Our SDT users requested a Wiki for software development projects last year. Looking at different Wiki implementations, we have chosen TWiki that is also used by a Finnish team involved in Grid activities at CERN. TWiki is a flexible, powerful, secure, yet simple web-based collaboration platform. This is an Open source WIKI using RCS, Perl and Apache. You can use TWiki to run a project development space, a document management system, a knowledge base or any other groupware tool on either on an intranet or on the Internet.
TWiki.PSgroup is a web-based collaboration area for IT PS, using our TWiki installation. Users may log in with their AFS username and password. This Wiki also houses a project collaboration area for users of the CERN Software Development Tools service.
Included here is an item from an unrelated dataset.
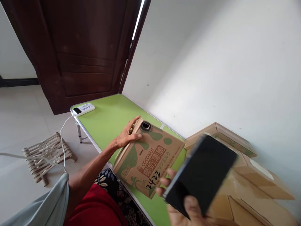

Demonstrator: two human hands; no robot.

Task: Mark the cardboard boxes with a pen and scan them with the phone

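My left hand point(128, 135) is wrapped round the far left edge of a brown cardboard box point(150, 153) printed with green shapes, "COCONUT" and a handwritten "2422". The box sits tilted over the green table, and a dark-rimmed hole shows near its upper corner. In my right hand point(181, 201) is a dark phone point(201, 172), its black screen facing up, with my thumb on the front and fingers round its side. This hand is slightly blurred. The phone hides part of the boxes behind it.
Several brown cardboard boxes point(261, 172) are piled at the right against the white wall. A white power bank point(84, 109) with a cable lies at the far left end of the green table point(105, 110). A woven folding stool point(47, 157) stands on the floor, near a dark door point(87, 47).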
The use within a small team of programmers at CERN has since evolved into wider use for the Atlas Computing community. Following the footsteps of ATLAS, TWiki is now taken up by CMS and LCG SPI.
Advantages of TWiki
- Shared Web portal and document workspace
- Allows for direct editing of web-pages with revision control
- Really easy to set up, can run on standard Web-servers
- Powerful for writing documentation "as you go along"
- Simple and unbureaucratic tool for e.g. "How-to"s, developer notes and discussions
- Possible to use knowledge database for FAQs
If you want to try out TWiki, take a look here first. You may also try out some of the Wikis on the Web, starting from the WikiPedia. Or take a look at the Astrogrid Virtual Observatory.
Please note that a Wiki is complementary to structured document archiving tools such as CDS, as well as EDMS that is intended for configuration management of bills of materials, CAD and Engineering data.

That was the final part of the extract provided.